By Cindy O. Herman
For The Daily Item
January 28, 2010
LEWISBURG — You get enough negativity throughout the day that it will be a refreshing escape to attend the Soweto Gospel Choir at Bucknell University’s Weis Center tomorrow night.
With energy, enthusiasm, and a surprising touch of softness, their music finds that place in your soul that is hurting and tired, and banishes all but the goodness and hope.
“Our music comes from South Africa,” said Shimmy Jiyane, choreographer and musical director for the group.
“We sing a cappella with a four-piece band that accompanies us. We sing gospel music and we also sing traditional songs of South Africa.”
Named after the acronym (South Western Township) for the urban residential area near Johannesburg where it was formed, the group has received three Grammy awards, including one for the song “Down to Earth,” from the blockbuster Disney movie, “Wall-E.”
They’ve performed for President Bill Clinton, Archbishop Desmond Tutu, Nelson Mandela, and Oprah Winfrey. They were the support act for the Red Hot Chilli Peppers at their concerts in Germany, they performed with Celine Dion during her “Taking Chances Tour” of South Africa, with gospel legends Bebe Winans and Kirk Franklin, and with artists such as Peter Gabriel, Bono, Queen, Jimmy Cliff, Johnny Clegg, Amy Winehouse, Aretha Franklin, Wyclef Jean, Queen Latifah, Stevie Wonder, Alicia Keys, Cyndi Lauper, and Josh Groban.

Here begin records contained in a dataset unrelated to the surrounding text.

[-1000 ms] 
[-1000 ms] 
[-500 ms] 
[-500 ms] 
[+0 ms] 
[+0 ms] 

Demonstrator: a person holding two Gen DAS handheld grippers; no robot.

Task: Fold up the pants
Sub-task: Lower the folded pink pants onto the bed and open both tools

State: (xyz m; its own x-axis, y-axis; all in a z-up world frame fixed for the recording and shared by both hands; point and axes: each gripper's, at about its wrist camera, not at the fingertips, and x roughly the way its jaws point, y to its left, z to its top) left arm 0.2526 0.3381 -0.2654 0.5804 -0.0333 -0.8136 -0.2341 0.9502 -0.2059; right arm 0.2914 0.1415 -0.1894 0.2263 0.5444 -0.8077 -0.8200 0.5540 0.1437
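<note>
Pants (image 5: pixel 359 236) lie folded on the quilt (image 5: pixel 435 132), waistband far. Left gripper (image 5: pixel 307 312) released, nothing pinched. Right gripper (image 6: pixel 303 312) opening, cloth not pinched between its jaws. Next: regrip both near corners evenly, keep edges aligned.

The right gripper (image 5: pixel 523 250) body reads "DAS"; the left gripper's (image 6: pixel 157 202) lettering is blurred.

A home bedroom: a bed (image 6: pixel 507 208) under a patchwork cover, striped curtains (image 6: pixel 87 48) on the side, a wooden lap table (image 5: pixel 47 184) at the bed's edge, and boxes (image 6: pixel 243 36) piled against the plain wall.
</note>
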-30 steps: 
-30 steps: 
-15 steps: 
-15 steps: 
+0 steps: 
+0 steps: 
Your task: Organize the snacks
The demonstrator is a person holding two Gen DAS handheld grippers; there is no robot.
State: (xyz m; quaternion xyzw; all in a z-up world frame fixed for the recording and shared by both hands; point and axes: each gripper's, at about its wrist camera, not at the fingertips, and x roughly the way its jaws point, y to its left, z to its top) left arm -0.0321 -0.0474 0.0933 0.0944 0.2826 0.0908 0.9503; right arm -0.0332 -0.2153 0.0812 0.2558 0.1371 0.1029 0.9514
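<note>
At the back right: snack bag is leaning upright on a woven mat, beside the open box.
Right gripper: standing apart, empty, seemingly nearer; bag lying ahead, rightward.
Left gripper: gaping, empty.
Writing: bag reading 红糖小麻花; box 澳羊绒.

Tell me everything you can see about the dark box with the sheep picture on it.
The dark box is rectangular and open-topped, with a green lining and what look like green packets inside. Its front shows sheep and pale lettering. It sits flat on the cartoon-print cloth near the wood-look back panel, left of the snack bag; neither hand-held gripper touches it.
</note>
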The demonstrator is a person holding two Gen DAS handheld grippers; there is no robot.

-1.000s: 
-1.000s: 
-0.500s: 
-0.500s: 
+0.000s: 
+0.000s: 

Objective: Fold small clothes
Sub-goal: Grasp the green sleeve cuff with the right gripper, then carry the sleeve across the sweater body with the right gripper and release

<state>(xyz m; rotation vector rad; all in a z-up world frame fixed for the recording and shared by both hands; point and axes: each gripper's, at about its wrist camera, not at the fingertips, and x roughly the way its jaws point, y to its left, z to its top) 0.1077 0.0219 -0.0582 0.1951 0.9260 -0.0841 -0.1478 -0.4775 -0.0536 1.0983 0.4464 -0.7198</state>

Formed in November, 2002, the Soweto Gospel Choir sings with what Queen member Brian May called “infectious joy.”
“When we sing we make sure that people hear and feel what we sing about,” Jiyane, whose been with the group since its beginning, said. “Even if you can’t understand the language (they perform in eight different languages), you feel the music and feel the movement, feel what I’m singing about.
“When we’re singing and dancing on the stage, we can see people smiling and crying in the crowd.”
The Soweto Gospel Choir’s performances benefit Nkosi’s Haven Vukani, an AIDS orphans foundation the group founded to feed, clothe and educate orphaned and abandoned children. Nkosi was the name of a child who died of AIDS, Jiyane said. They also recorded a track with rock legend Robert Plant (Led Zeppelin), which was included on a Fats Domino tribute album, with proceeds going to the victims of Hurricane Katrina.
“We just put our heart and soul into it,” Jiyane said, adding that their hope is that their music “will encourage people to do good, and to know that God is there.”
Upcoming tours will take them to Philadelphia on Saturday, then all over the east coast, including New York, Maine, Alabama, and Florida, and by late March, to California and Texas.